Abdullah carried with him the hopes of the new generation — the people as well as the politicians. He was after all, first among a group of Gen- Next politicians who had been given exclusive executive authority as the Chief Minister. Everyone knew that it was not going to be easy. The state in question was, after all, Jammu & Kashmir. But, he came in at an extraordinary time. In the 2008 elections, the turnout was a high 61 per cent and even in Srinagar, the heartland of separatism, the vote had been, in the post 1990s era, an unprecedented 20 per cent.

Two short years later, Omar once again stares at the political abyss. Fifty-six days of political protest that have taken the lives of nearly fifty people and injured a thousand have brought the state government to its knees. The Union government in New Delhi does not have any answers either. A measure of the crisis is indicated by the fact that both are now actually seeing arch-secessionist Syed Ali Shah Geelani’s appeal to the Kashmiri youth to desist from violent protest as the only ray of hope in the otherwise stormy seas. FOR more than half of Omar’s life, violence has been an everyday affair in Kashmir. He has witnessed directly or indirectly the ups and downs of his party and his father: reviled in 1990, courted in 1995, dumped in 2002, and courted again in 2008. Assassination and death at the hands of the terrorists have been an everpresent danger for his family. There was no proverbial honeymoon period as chief minister for Omar.

He was thrown into the hurly burly of the most intense type of politics as the agitation over the Shopian rape case rocked the state within six months of his assuming office. PDP leader Muzzaffar Hussein Beigh needled him into resign-ing by charging that he was involved in a sex scandal. Yet some of what he faces today was foretold in the Amarnath Yatra agitation of 2008 when mass public protest brought the state to a standstill. Instead of guns, the Amarnath or Shopian case protestors used stones and arson.

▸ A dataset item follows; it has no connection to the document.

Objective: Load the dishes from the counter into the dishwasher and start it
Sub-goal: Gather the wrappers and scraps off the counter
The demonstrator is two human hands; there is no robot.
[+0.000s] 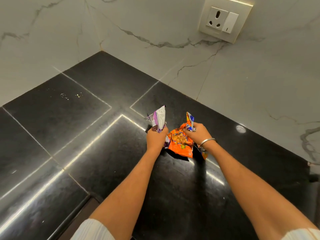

This less-than-lethal method of protest took the security forces by surprise. Instead of an insurgency, the police were suddenly asked to confront what was, at best, a law and order problem. Unfortunately, they have been unable to cope and therein lies the rub. This became obvious following the terrible cycle of agitations and protestors’ deaths that began with the accidental killing of Tufail Mattoo who was hit by a spent tear gas shell on June 11. Omar had taken office assuming that his task was to build on the slow return of peace in the state. Infiltration had been steadily declining, as had violent militancy.

This was suited to his style and inclination. He saw his task as one of providing a clean and efficient administration for the people, providing jobs for the army of educated unemployed people who have formed the core of the present protests and so on. This was saying a lot because the Kashmir state government under his father and his predecessors was known for nepotism, corruption and inefficiency. But Omar is the anti-Farooq. Where his father is a back-slapping politician of the old school, Omar is intense and private. His father likes his evening whisky, Omar is a teetotaller. Unlike his father and grandfather, he is no great orator and shuns flamboyant gestures.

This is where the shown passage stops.